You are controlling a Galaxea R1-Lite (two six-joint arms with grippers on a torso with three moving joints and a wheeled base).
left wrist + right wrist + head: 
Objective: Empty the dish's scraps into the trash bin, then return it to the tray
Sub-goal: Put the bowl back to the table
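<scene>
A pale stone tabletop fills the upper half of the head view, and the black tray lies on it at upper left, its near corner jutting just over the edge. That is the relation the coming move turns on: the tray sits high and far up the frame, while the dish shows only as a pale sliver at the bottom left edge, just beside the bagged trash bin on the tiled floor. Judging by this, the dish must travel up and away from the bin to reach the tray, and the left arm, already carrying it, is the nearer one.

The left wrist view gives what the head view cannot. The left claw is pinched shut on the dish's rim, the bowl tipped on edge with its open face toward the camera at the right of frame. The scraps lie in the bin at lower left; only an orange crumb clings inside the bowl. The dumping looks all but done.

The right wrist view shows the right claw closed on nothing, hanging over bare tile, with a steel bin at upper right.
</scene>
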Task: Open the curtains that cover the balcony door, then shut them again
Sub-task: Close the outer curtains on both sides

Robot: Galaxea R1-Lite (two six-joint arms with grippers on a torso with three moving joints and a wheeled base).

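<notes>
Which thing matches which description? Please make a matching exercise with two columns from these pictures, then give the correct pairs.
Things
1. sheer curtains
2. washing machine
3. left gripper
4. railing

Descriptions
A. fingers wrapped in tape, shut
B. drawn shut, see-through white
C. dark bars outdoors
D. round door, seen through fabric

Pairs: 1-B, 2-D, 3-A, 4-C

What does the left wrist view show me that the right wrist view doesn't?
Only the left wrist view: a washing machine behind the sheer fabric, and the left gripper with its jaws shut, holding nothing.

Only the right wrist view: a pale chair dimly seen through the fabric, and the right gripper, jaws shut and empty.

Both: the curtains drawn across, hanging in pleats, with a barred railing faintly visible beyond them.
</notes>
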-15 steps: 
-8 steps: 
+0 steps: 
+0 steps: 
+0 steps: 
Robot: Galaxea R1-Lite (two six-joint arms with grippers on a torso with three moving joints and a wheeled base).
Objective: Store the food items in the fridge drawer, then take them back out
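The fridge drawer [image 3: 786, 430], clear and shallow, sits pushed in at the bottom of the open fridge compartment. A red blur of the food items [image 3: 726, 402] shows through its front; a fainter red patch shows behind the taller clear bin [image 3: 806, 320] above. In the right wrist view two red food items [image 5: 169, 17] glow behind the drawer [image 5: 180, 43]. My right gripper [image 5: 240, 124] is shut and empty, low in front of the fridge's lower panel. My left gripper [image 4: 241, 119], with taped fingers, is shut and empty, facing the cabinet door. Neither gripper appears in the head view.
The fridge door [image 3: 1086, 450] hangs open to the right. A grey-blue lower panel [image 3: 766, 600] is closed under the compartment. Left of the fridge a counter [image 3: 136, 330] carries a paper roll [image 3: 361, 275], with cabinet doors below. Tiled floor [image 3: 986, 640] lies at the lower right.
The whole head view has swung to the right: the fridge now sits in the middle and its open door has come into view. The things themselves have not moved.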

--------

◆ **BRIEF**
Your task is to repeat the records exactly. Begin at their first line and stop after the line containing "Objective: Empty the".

◆ **TASK OUTPUT**
You are controlling a Galaxea R1-Lite (two six-joint arms with grippers on a torso with three moving joints and a wheeled base).
left wrist + right wrist + head: 
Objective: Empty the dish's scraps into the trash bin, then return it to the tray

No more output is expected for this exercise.